_Data_

>>

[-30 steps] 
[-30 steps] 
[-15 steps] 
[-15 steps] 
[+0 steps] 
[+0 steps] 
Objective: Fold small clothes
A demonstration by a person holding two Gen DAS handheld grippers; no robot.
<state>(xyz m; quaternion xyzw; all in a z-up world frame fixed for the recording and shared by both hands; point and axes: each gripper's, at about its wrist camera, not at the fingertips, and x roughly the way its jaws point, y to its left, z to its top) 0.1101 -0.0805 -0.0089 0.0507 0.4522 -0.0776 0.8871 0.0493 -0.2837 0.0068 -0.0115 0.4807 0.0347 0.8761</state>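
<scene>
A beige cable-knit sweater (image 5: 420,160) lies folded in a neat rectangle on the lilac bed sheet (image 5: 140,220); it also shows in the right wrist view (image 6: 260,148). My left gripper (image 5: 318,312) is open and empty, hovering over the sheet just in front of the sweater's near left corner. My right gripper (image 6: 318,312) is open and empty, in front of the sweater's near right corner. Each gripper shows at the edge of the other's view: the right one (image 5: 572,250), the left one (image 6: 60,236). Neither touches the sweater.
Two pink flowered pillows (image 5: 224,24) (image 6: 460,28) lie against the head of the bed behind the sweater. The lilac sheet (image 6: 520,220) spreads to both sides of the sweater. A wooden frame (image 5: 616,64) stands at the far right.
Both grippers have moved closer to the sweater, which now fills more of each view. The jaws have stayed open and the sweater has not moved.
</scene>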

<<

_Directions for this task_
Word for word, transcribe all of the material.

_Solution to this exercise_
[-30 steps] 
[-30 steps] 
[-15 steps] 
[-15 steps] 
[+0 steps] 
[+0 steps] 
Objective: Fold small clothes
A demonstration by a person holding two Gen DAS handheld grippers; no robot.
<state>(xyz m; quaternion xyzw; all in a z-up world frame fixed for the recording and shared by both hands; point and axes: each gripper's, at about its wrist camera, not at the fingertips, and x roughly the way its jaws point, y to its left, z to its top) 0.1101 -0.0805 -0.0089 0.0507 0.4522 -0.0776 0.8871 0.0493 -0.2837 0.0068 -0.0115 0.4807 0.0347 0.8761</state>
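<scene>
A beige cable-knit sweater (image 5: 420,160) lies folded in a neat rectangle on the lilac bed sheet (image 5: 140,220); it also shows in the right wrist view (image 6: 260,148). My left gripper (image 5: 318,312) is open and empty, hovering over the sheet just in front of the sweater's near left corner. My right gripper (image 6: 318,312) is open and empty, in front of the sweater's near right corner. Each gripper shows at the edge of the other's view: the right one (image 5: 572,250), the left one (image 6: 60,236). Neither touches the sweater.
Two pink flowered pillows (image 5: 224,24) (image 6: 460,28) lie against the head of the bed behind the sweater. The lilac sheet (image 6: 520,220) spreads to both sides of the sweater. A wooden frame (image 5: 616,64) stands at the far right.
Both grippers have moved closer to the sweater, which now fills more of each view. The jaws have stayed open and the sweater has not moved.
</scene>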

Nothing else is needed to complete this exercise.